Observation data (J2000 epoch)
- Constellation: Andromeda
- Right ascension: 00^{h} 48^{m} 47.141479^{s}
- Declination: +31° 57′ 25.0845702″
- Redshift: 0.01466916±0.0005
- Heliocentric radial velocity: 4,365±150 km/s
- Galactocentric velocity: 4,397.7±150 km/s
- Distance: 213.3 ± 15.00 Mly (65.4 ± 4.6 Mpc)h^{−1} _{0.6774} (Comoving) 200 Mly (61.32 Mpc)h^{−1} _{0.6774} (Light-travel)
- Group or cluster: NGC 315 Group
- Apparent magnitude (V): 13.06±0.19
- Apparent magnitude (B): 13.90±0.19
- magnitude (J): 11.240±0.033
- magnitude (H): 10.554±0.044
- magnitude (K): 10.097±0.047

Characteristics
- Type: SA0/a?(s): Sy2
- Size: 99,249 ly × 93,313 ly (30.43 kpc × 28.61 kpc) (diameter; 25.0 B-mag arcsec^{−2}) 101,110 ly × 78,865 ly (31.00 kpc × 24.18 kpc) (diameter; "total" magnitude)
- Apparent size (V): 2.1′ × 1.9′
- H I scale length (physical): 400 kpc (1,300,000 ly)
- Notable features: Surrounded by a large H I disk

Other designations
- IRAS 00461+3141, 2MASX J00484711+3157249, UGC 499, MCG +05-03-008, Mrk 348, PGC 2855, CGCG 501-020

= NGC 262 =

Galaxy in constellation Andromeda

NGC 262 (also known as Markarian 348) is a Seyfert 2 spiral galaxy located 65.4 Mpc away in the constellation Andromeda. It was discovered on 17 September 1885 by Lewis A. Swift.
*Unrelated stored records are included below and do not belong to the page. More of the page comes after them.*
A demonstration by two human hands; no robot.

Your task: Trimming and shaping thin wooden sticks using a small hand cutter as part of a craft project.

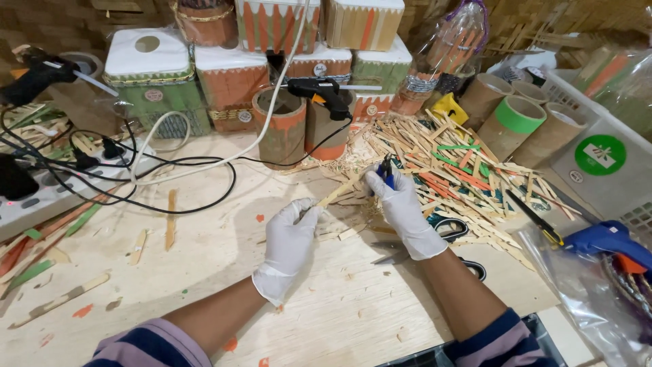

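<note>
One thin, flat wooden strip point(341, 190) lies angled above the desk point(326, 306), the left hand point(288, 241) pinching its near end; the right hand point(402, 207) closes blue-handled cutters point(386, 170) beside the strip's far end.

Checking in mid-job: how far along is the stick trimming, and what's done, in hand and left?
Done: finished decorated boxes stand at the back, and offcuts litter the table. In hand: left hand holds a wooden stick, right hand applies a blue-handled cutter. Left: a big stick pile and bare cardboard tubes.
</note>
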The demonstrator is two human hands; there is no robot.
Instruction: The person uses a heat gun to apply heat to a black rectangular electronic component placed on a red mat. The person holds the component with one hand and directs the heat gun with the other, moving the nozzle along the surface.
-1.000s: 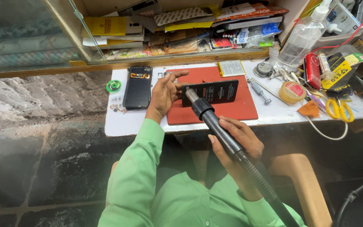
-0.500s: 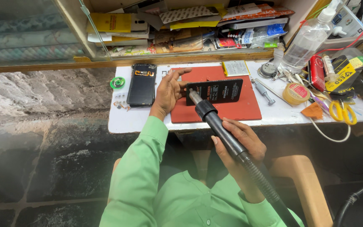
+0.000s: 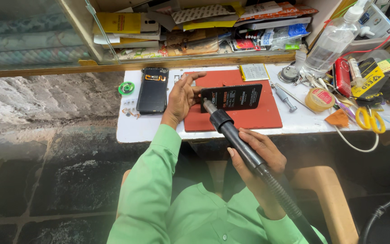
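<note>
My left hand [image 3: 182,97] rests on the left part of a red work mat [image 3: 249,119], fingers holding the left end of an opened black phone [image 3: 232,97] that lies on the mat. My right hand [image 3: 254,153] grips the black handle of a hot-air gun [image 3: 235,138]. Its metal nozzle points at the phone's lower left corner, close to my left fingers. Both sleeves are light green.
A black phone back panel [image 3: 153,89] and a green solder reel [image 3: 126,88] lie left of the mat. To the right are a screwdriver [image 3: 284,97], a tape roll [image 3: 320,99], yellow scissors [image 3: 370,119], a clear spray bottle [image 3: 335,38]. A cluttered shelf [image 3: 195,27] stands behind.
The view shifts slightly. Both hands, the phone and the hot-air gun keep about the same positions.
</note>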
NGC 262 was tidally disturbed by the gravitational forces of smaller galaxies, which resulted in a surrounding large cloud over 10 times larger than the Milky Way. It is also a member of the NGC 315 Group (also known as LGG 14), which contains 42 galaxies, including NGC 226, NGC 243, NGC 266, NGC 311, NGC 315, NGC 338, IC 43, IC 66, and IC 69, among others.

==Properties==
NGC 262 is very unusual when compared to a regular spiral galaxy of its type. Similar to Malin 1, it is surrounded by a very huge cloud of neutral hydrogen extending roughly 400 kpc across, which is probably caused by the tidal stripping of smaller galaxies. As such, it has been thus described as the largest known spiral galaxy. However, the isophotal diameters of NGC 262 are much smaller with only up to 31 kpc, leaving larger isophotal diameters measured for many other spiral galaxies such as Andromeda Galaxy, Pinwheel Galaxy, UGC 2885, and NGC 6872.
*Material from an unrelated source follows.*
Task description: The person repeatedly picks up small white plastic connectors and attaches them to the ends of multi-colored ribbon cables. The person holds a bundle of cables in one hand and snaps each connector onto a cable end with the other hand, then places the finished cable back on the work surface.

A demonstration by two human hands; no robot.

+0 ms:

The cloud has an apparent mass of approximately 50 billion solar masses at a distance of 88 kpc from the nucleus of NGC 262. The cloud is spiral-shaped with at least one arm, and possibly another one extending throughout the galaxy. The galaxy holds approximately 15 trillion stars.